Spesso ci dimentichiamo del 1929 ma
il riferimento, specialmente se paragonato alla situazione attuale, fa pensare.
E molto.
Il declino di un popolo, la fame, la
disperazione, la disoccupazione. Abbastanza terrificante e purtroppo reale, mai
come adesso.
Tornando a “The Artist” è da notare
anche l’abilità del regista nello spargere riferimenti visivi durante lo
svolgimento del film. Qualità fondamentale dato che stiamo parlando di un film
muto. Scritte, specchi, ogni oggetto è utilizzato (secondo la lezione impartita
dai grandi maestri di cui sopra) per poter innescare il grande potere della
comunicazione e della comprensione. Senza parole.
Il protagonista passeggia solo vicino
ad una sala cinematografica dove si proietta “Lonely Star”. La protagonista,
incarnazione perfetta della ragazza degli anni ’30, grintosa, giovane, bella e dinamica
(vero motore del film), innamorata fin dal primo momento del decaduto divo, è
all’insaputa di questo il suo “Angelo Custode”, altro titolo di un film in
programmazione.
Il grande amico fedele del
protagonista trova qui incarnazione in un animale anziché in un essere umano.
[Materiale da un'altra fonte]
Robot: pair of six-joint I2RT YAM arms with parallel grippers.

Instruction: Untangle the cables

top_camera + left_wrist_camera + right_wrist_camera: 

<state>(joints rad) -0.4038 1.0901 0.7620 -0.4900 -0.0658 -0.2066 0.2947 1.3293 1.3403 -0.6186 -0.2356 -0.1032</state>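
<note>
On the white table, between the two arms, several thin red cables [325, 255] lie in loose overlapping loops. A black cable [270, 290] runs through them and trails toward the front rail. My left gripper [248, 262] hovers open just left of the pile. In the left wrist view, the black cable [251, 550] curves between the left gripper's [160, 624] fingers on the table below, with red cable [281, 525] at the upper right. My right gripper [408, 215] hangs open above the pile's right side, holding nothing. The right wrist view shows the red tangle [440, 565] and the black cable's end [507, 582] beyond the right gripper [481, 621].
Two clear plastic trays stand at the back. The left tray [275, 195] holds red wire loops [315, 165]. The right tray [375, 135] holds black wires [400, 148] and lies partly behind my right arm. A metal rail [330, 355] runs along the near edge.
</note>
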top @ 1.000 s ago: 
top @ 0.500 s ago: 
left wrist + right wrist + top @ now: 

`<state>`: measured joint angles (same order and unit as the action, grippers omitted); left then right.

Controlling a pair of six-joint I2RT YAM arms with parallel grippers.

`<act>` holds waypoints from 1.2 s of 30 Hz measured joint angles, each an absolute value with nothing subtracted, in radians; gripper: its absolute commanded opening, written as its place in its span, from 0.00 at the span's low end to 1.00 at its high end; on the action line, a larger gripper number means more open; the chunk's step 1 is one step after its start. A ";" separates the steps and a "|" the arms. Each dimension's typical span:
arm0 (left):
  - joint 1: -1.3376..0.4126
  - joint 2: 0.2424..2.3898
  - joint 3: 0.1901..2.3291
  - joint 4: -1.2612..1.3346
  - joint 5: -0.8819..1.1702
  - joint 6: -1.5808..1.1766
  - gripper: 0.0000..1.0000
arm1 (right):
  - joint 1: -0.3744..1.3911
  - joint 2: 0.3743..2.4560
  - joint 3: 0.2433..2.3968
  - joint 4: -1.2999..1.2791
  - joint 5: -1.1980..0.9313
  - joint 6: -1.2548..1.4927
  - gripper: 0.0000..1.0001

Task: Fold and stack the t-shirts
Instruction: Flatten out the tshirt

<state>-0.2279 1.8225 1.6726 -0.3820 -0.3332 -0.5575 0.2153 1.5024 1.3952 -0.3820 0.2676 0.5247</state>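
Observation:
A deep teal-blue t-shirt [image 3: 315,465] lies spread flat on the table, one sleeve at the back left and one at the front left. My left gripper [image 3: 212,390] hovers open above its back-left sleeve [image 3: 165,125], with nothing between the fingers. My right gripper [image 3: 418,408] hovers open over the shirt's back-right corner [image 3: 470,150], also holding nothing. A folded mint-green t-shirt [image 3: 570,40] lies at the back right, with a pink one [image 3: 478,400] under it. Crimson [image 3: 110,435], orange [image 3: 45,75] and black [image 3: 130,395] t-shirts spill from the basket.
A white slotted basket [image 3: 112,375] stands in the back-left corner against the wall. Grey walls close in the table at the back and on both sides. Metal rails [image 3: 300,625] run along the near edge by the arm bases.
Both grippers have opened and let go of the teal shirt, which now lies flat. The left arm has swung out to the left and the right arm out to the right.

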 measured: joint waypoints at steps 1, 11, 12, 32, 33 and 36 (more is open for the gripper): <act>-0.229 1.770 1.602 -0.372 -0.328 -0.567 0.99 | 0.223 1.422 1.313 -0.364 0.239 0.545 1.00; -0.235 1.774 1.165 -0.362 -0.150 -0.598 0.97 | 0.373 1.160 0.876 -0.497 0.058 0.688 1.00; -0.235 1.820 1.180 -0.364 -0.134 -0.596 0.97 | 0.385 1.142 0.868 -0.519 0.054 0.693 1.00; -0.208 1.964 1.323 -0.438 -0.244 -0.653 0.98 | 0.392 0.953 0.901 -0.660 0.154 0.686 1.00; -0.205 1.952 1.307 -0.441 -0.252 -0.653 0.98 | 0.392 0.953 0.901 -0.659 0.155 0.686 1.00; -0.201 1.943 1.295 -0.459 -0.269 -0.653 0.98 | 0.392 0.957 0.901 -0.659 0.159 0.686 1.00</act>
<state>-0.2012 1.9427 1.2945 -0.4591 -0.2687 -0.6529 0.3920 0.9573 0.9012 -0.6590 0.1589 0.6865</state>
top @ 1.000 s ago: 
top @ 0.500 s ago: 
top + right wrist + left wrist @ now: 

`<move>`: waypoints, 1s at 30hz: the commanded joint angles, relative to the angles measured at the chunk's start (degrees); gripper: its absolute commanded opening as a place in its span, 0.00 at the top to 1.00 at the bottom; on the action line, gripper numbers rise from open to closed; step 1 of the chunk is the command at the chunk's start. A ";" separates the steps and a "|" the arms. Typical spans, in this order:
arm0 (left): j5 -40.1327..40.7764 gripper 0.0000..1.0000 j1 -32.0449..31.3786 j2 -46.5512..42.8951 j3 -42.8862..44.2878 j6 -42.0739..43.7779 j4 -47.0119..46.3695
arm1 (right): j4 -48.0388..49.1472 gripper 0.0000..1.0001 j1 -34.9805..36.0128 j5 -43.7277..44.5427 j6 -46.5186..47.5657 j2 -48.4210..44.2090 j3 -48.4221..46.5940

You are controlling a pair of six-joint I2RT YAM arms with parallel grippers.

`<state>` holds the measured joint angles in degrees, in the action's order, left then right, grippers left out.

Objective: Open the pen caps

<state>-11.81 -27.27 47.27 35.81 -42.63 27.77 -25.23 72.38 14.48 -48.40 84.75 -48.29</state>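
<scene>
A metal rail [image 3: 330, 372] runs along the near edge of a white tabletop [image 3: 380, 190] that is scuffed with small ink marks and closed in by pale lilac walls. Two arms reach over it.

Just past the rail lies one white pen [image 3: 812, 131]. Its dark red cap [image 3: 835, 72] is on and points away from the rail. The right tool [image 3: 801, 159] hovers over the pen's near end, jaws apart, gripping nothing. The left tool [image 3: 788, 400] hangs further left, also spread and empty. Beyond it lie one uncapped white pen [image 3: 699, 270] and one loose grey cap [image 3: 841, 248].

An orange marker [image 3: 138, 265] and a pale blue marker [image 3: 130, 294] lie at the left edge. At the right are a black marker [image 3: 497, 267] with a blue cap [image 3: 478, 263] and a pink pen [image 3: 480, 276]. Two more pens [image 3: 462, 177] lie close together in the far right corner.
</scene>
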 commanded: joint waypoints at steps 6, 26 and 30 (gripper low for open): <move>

Il cane che ricorda Milou di Tintin salva il nostro eroe un paio di volte, nel
film che l’attore sta interpretando al principio e successivamente nella sua
triste e decaduta “realtà".
Ed ecco un altro déjà-vu, quello del “cinema nel cinema”. Non
è facile né scontato ma quando un regista riesce a far rivivere le emozioni di
un “film nel film”, la meravigliosa sensazione di una vita che passa attraverso
un pezzo di celluloide, allora il gioco è fatto e la magia prende forma. E’
come quando “sogniamo di sognare”, come “Alice nel Paese delle
Meraviglie”, come trovarsi in un libro
di Italo Calvino o di Raymond Queneau. Siamo quello che siamo o siamo il nostro
specchio?
Niente è più illusorio di uno schermo
bianco e forse è per questo che amo tanto la parte retrostante.
Sconsiglio vivamente la visione a
coloro che non amano il genere, che credono che tutto quello che non abbia
colore e forti suoni non sia altro che un vecchio polpettone e che non
guarderebbero mai un film che non sia datato inizialmente con il 2
Ne consiglio la visione a tutti gli
altri, ricordando – se permettete – che il cinema ha preso forma in Francia nel
lontanto 1895. Non me ne volete ma ripeterò sempre che il cinema è indiscutibilmente francese.